Thanks for pointing me to the right direction!  I found
"skip-external-locking" in /etc/mysql/my.cnf.  A number of other options
in my.cnf also prevent mysqld from starting (e.g.  key_buffer=16M had to
be changed to set-variable = key_buffer=16M).

I am dismayed by these misleading mysqld error messages.

> > By the way, I see here a /var/log/mysql.log that is an empty file.
> > /var/log/mysql/mysql.err is also an empty file.  There are no other
> > mysql log files in /var/log.
> /var/log/mysql.log is the old location, /var/log/mysql/* the new one.
> I found no sane way to remove the old files, I guess.
> The location of the log files is set in /etc/mysql/my.cnf, this is
> probably where you have the `hostname`.err location defined.
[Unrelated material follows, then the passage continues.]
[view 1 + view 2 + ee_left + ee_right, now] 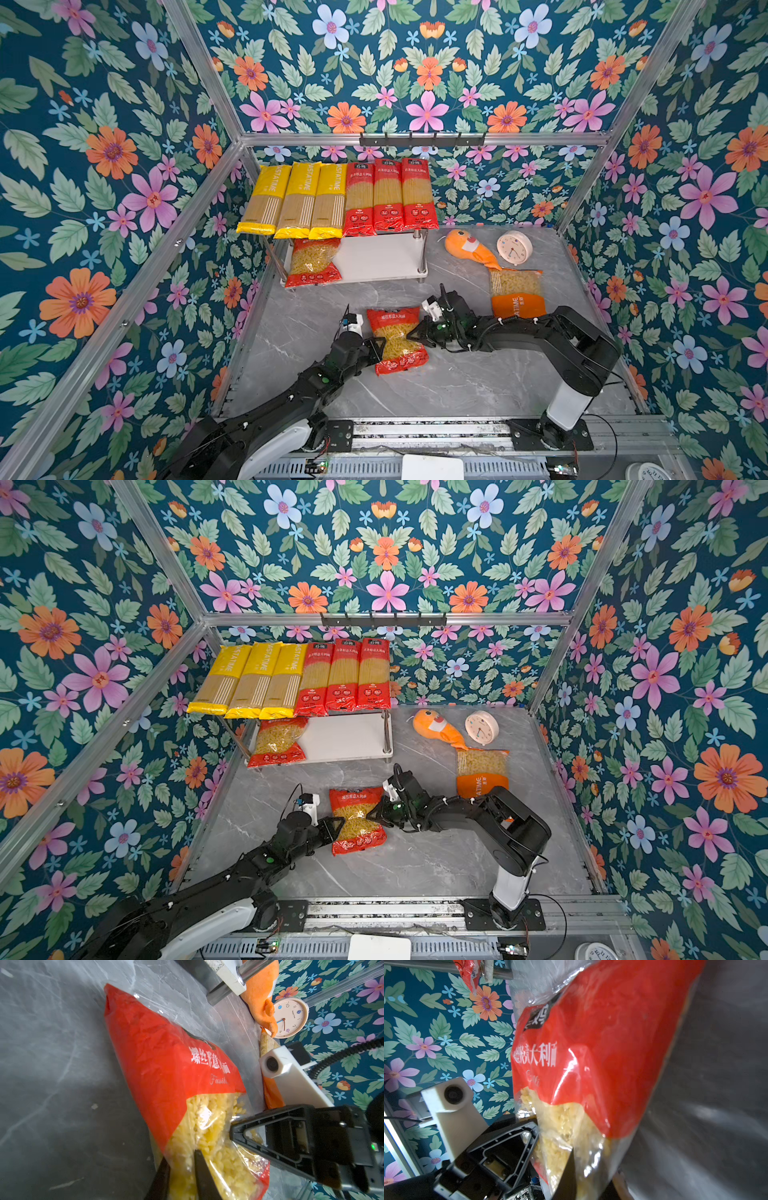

/etc/mysql/my.cnf only has

  log             = /var/log/mysql/mysql.log

but /usr/bin/safe_mysqld does

  test -z "$err_log"  && err_log=$DATADIR/`/bin/hostname`.err

and apparently only takes err_log from the command line.

I am not the only person who has root access on this machine (and it is
not my machine, I just help sometimes as the local Debian expert).  It
is possible that someone copied over my.cnf from a different system
rather than using an example that came from Debian's mysql-server.  In
fact, I am now looking at a backed up copy of my.cnf from May 2004, and
it does, in fact, use the correct syntax (set-variable, skip-locking).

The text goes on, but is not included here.